__Aim of the task__. Run through the data and copy out every line that mentions the word "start".

__Supplied information__.
Segment Open
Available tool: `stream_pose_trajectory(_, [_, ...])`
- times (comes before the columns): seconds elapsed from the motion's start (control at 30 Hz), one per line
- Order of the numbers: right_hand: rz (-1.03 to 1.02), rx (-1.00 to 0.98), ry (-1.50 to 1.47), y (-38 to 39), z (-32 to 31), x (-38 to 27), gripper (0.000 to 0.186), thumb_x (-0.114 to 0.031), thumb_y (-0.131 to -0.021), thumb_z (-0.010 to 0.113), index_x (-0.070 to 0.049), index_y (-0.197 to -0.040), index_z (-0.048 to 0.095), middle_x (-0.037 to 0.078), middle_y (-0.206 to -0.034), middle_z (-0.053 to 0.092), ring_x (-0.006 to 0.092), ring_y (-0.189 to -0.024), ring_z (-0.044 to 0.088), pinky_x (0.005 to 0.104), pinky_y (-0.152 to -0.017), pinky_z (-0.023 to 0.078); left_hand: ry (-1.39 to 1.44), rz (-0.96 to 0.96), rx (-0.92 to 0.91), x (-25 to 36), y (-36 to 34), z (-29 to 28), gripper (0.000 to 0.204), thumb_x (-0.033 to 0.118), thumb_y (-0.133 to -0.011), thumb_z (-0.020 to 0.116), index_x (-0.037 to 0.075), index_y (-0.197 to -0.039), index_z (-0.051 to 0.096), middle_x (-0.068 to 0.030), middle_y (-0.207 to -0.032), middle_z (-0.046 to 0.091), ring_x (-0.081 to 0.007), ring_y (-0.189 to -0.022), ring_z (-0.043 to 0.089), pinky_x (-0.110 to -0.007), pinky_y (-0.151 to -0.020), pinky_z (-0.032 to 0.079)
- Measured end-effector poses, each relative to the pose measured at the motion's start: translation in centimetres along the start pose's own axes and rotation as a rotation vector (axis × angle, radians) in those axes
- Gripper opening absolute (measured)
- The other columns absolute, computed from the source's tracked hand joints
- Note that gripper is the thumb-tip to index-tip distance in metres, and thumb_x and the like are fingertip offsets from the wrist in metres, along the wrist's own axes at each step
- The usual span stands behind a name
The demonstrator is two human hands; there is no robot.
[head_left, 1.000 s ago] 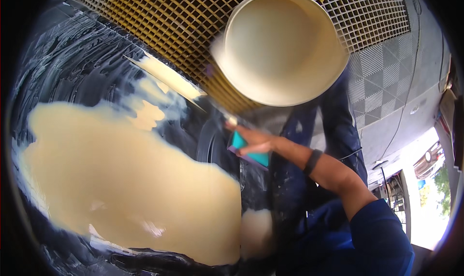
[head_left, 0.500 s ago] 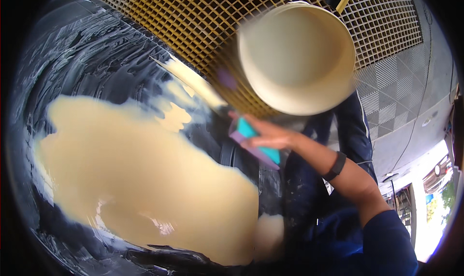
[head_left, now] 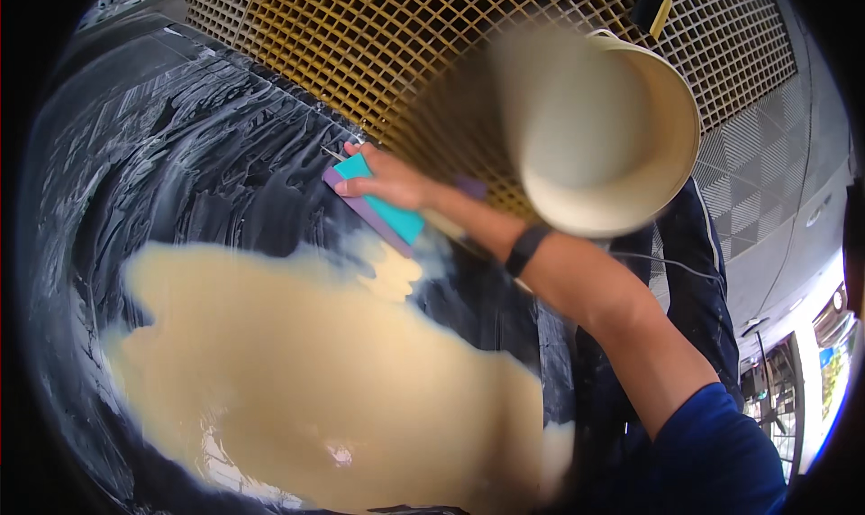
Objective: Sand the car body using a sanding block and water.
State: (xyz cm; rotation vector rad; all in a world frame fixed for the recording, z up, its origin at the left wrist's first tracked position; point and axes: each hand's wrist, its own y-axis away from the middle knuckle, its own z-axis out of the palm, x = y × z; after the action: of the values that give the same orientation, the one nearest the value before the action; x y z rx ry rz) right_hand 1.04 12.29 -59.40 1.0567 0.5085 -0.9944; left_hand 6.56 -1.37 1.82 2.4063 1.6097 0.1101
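Note:
My right hand point(head_left: 383, 180) grips a two-layer sanding block point(head_left: 383, 210), teal on top and purple beneath. Its purple face lies against a dark car panel point(head_left: 225, 145) streaked with whitish wet residue. Just below the block spreads a large smooth beige patch point(head_left: 306, 362), with a ragged, thinned edge close to it. My right thumb is on the near side of the block, the other fingers along its far side. A dark band circles my right wrist. My left hand is outside the picture.
A cream bucket point(head_left: 671, 109), blurred on its left side, stands right of my forearm over a yellowish floor grating point(head_left: 360, 37). Beyond it lies a small black-and-yellow object point(head_left: 651, 10). A car wheel point(head_left: 126, 1) shows at upper left, grey floor tiles point(head_left: 748, 191) at right.
My right hand has carried the sanding block up and left, from the panel's lower edge onto its streaked part. The whole view has shifted slightly.

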Motion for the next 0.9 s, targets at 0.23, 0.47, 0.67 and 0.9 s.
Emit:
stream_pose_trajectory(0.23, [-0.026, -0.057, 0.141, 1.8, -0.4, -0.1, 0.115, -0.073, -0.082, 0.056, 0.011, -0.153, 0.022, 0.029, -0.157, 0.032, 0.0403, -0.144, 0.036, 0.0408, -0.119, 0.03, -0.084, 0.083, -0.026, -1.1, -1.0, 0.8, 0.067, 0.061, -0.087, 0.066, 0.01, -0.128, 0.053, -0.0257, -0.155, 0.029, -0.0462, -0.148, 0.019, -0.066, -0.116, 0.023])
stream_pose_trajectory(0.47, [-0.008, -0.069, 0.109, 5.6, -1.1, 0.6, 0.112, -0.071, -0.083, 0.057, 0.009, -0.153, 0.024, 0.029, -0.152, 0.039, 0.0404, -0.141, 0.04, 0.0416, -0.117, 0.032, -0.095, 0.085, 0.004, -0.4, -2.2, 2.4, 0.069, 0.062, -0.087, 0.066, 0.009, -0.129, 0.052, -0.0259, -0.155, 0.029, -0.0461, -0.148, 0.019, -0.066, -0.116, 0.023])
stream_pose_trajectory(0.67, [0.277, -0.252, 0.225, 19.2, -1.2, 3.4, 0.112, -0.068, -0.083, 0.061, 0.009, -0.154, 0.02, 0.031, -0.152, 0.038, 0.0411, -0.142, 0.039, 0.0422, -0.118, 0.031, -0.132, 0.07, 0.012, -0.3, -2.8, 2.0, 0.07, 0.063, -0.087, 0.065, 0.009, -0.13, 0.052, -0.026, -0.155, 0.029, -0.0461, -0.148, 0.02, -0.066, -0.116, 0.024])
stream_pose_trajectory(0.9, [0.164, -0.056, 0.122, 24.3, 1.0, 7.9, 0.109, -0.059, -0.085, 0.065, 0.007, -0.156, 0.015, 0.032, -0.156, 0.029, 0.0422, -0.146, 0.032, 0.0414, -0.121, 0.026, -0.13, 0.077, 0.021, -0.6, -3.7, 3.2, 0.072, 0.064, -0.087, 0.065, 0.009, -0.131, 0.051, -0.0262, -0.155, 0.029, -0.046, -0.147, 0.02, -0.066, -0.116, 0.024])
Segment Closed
__Exercise result__.
- times (comes before the columns): seconds elapsed from the motion's start (control at 30 Hz), one per line
- Measured end-effector poses, each relative to the pose measured at the motion's start: translation in centimetres along the start pose's own axes and rotation as a rotation vector (axis × angle, radians) in those axes

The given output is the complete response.